When contacted by phone on Saturday, Mayor Linda Tyer told The Eagle that the city knows nothing about the plans.
“We have not been notified about this latest development, which is obviously disappointing to me because this has a significant impact on the way that we manage the city’s solid waste,” she said.
Despite the company filing for bankruptcy earlier last year, Community Eco Power’s two Massachusetts facilities have remained in operation. The company had stated that its intentions were to keep the facilities running while putting its financial matters into order.
In August, following the company’s Chapter 11 filing, the city of Pittsfield entered into a three-year agreement to continue its relationship with Community Eco Power.
Tyer confirmed on Saturday that the agreement includes a clause that the city be given an advance notice of a year should Community Eco Power decide to shut down or discontinue service. It’s not clear if, or how, that clause would be honored, should a sale of the facility go through.
Importantly, as Fish’s letter states, any sale would be contingent upon the approval from the bankruptcy court.
According to the company website, Community Eco Power’s Pittsfield plant processes 240 tons each day of solid waste generated by residences and commercial operations throughout Berkshire County.
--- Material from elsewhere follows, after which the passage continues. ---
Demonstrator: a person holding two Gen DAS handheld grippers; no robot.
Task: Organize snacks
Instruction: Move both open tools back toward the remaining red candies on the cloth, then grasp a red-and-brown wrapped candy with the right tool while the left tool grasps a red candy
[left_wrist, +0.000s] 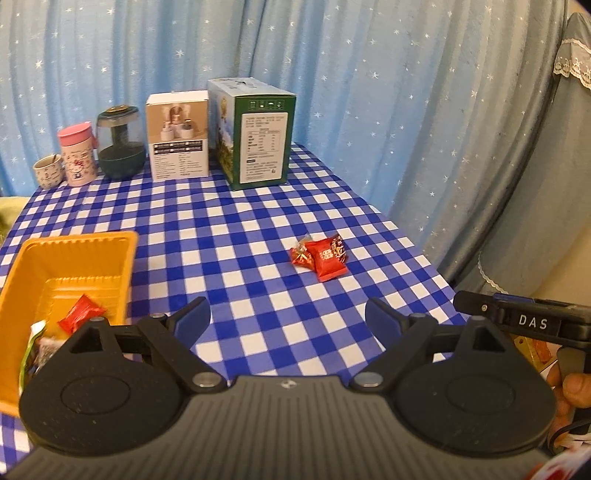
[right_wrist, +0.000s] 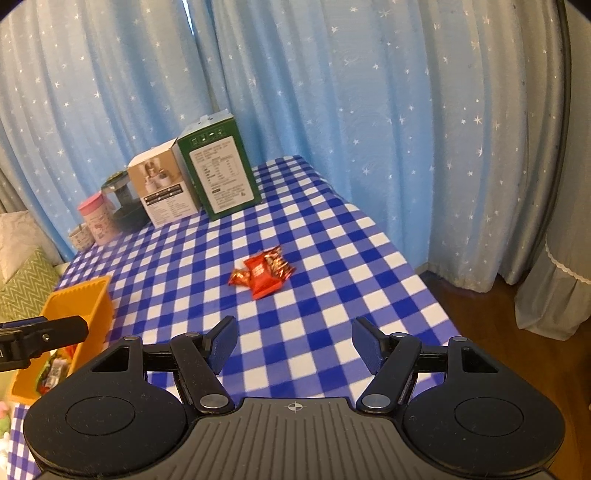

The trash-burning plant produces over 450 million pounds of steam, as well as 3.5 million kilowatt-hours of electricity.
Fish’s letter to employees indicates the company has “received interest from various buyers who want to continue to operate the facilities as currently operated, as well as from buyers who want to convert the facilities into transfer stations. We have been reviewing these offers carefully as these options may impact all stakeholders — customers, vendors, the communities we serve and each of you.
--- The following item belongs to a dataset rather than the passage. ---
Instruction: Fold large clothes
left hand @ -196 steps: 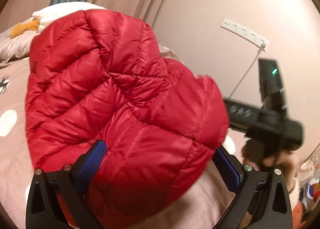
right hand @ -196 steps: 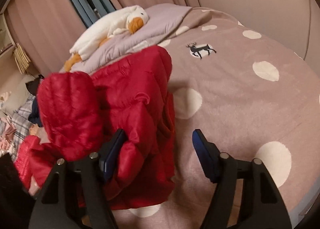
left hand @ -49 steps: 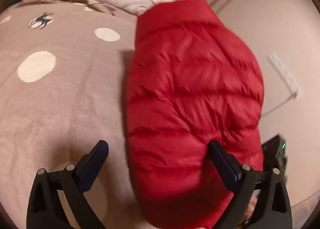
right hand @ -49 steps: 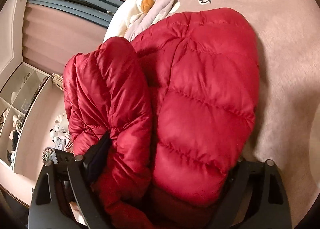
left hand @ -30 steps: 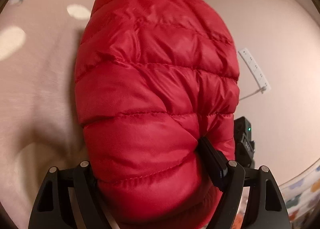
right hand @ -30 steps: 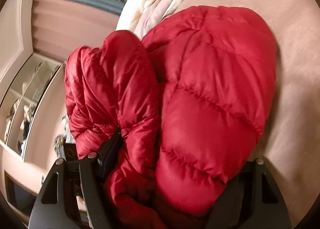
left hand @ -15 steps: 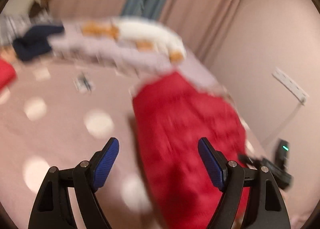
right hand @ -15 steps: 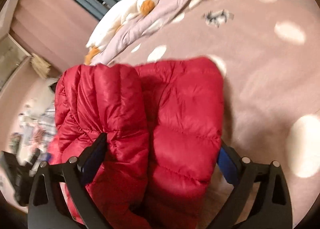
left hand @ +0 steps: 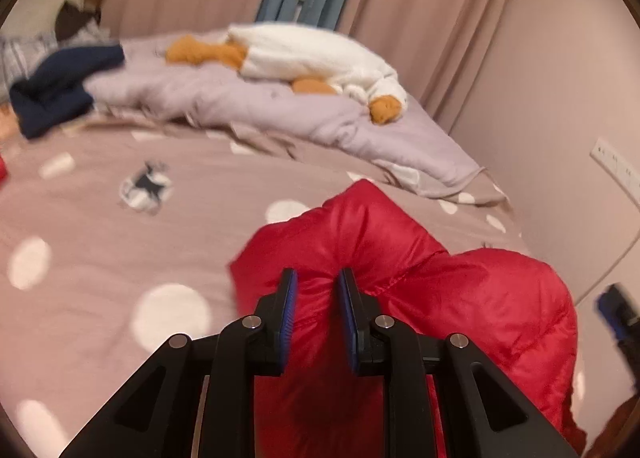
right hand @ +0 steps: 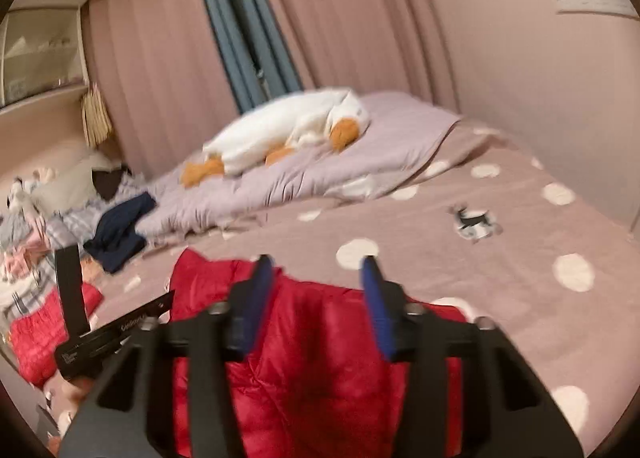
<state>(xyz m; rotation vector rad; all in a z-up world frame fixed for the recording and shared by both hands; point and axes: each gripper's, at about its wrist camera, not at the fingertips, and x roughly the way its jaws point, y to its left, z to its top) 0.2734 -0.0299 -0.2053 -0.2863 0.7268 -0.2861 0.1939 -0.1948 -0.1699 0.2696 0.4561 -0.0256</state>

“Recently, we signed a non-binding letter of intent with a company that is interested in the [Agawam] facility as a transfer station as well as a company that is interested in the Pittsfield facility as a transfer station.”
Fish wrote that a sale “will take months.” He wrote that employees can expect another update by Feb. 21.
“Thank you for your efforts in keeping the plants operational while we work through the process,” the letter closes.
“If it switches over to a transfer station only,” Tyer said, “it means that our solid waste, our trash, will have to be, essentially, collated or collected, gathered, at the transfer station and then transported to another facility for disposal. So you know, the question is, what are the costs associated with that? What facility is it going to?”
She said, “I’m sure there will be a lot more coming on this topic in the weeks ahead.”
As of June 18, the Pittsfield plant had 21 employees. Six of them were salaried, and the other 15 were receiving hourly salary compensation, according to the bankruptcy filing. It’s unclear if the staffing remains the same.
The facility was built by Vicon Corp. in 1981. According to Eagle files, the waste-to-energy facility is one of the oldest such plants in the country. Community Eco Power purchased the two Massachusetts plants from Covanta Energy Corp. in 2019.
The company soon filed for Chapter 11 because deferred maintenance on the Pittsfield facility was “a little bit higher than they expected it to be,” Community Eco Power’s attorney Sam Anderson told The Eagle last July. “Because of that, they had to take out loans.”